__Try it__. Only one portion of the data is to be written out: from the line bearing "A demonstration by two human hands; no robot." through the line bearing "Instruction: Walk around". Write it exactly as it appears.

__Data to use__.
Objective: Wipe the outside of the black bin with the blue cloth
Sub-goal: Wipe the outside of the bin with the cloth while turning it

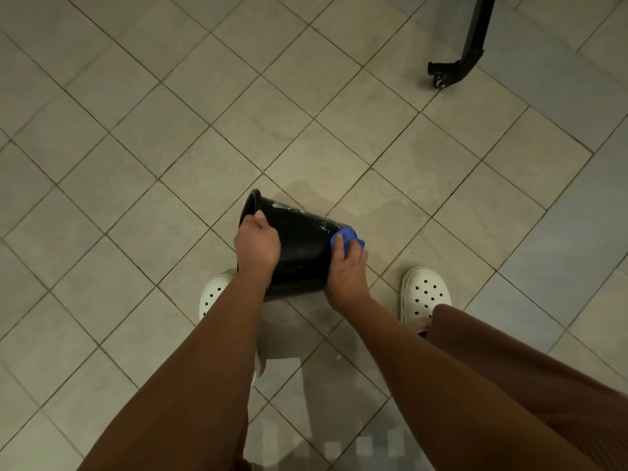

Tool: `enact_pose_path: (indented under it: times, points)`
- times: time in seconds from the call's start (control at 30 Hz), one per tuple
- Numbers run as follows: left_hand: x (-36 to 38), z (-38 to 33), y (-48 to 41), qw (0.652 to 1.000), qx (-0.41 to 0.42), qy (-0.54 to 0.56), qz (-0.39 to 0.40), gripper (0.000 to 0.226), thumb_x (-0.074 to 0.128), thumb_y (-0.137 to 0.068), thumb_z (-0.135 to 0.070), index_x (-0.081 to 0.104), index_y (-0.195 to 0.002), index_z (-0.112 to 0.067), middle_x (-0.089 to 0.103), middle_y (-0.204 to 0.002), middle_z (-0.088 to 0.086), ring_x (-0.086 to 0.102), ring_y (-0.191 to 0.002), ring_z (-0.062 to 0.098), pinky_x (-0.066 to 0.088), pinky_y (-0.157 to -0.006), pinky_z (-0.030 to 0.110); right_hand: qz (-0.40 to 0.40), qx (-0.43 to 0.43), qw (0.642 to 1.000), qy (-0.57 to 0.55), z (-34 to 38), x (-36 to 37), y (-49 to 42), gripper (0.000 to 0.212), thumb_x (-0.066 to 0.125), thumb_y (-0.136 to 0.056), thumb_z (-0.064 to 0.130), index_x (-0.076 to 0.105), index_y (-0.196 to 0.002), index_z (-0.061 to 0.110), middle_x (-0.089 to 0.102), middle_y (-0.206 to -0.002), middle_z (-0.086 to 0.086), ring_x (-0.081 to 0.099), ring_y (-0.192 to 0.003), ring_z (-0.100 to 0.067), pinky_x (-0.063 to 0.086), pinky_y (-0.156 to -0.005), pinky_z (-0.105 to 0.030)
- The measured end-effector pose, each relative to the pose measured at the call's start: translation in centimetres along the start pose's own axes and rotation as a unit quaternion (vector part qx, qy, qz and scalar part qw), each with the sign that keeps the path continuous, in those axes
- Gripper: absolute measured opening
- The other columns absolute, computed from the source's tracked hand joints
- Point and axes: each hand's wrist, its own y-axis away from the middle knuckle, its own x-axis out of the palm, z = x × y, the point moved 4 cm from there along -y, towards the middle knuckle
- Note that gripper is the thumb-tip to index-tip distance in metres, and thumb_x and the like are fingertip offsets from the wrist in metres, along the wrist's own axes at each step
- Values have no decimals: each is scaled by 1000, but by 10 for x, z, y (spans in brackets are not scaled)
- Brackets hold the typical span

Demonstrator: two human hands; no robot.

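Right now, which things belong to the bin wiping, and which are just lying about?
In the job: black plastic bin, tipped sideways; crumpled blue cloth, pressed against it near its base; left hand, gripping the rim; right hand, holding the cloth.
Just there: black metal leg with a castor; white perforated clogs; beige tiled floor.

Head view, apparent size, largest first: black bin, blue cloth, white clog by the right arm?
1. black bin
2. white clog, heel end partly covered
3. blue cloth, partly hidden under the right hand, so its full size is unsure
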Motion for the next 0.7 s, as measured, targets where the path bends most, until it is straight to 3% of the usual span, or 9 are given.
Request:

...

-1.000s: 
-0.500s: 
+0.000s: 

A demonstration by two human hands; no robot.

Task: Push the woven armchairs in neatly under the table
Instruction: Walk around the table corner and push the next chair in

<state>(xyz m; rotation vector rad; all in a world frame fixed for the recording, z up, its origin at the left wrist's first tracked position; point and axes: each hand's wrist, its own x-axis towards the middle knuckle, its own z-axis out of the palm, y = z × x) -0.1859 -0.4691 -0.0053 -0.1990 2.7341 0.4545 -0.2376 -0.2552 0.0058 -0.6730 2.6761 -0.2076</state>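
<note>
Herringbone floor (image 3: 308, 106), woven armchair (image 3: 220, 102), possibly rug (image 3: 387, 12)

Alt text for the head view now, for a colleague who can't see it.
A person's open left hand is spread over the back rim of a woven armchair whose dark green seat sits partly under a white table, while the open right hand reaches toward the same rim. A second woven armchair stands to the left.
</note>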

__Reply__.
A demonstration by two human hands; no robot.

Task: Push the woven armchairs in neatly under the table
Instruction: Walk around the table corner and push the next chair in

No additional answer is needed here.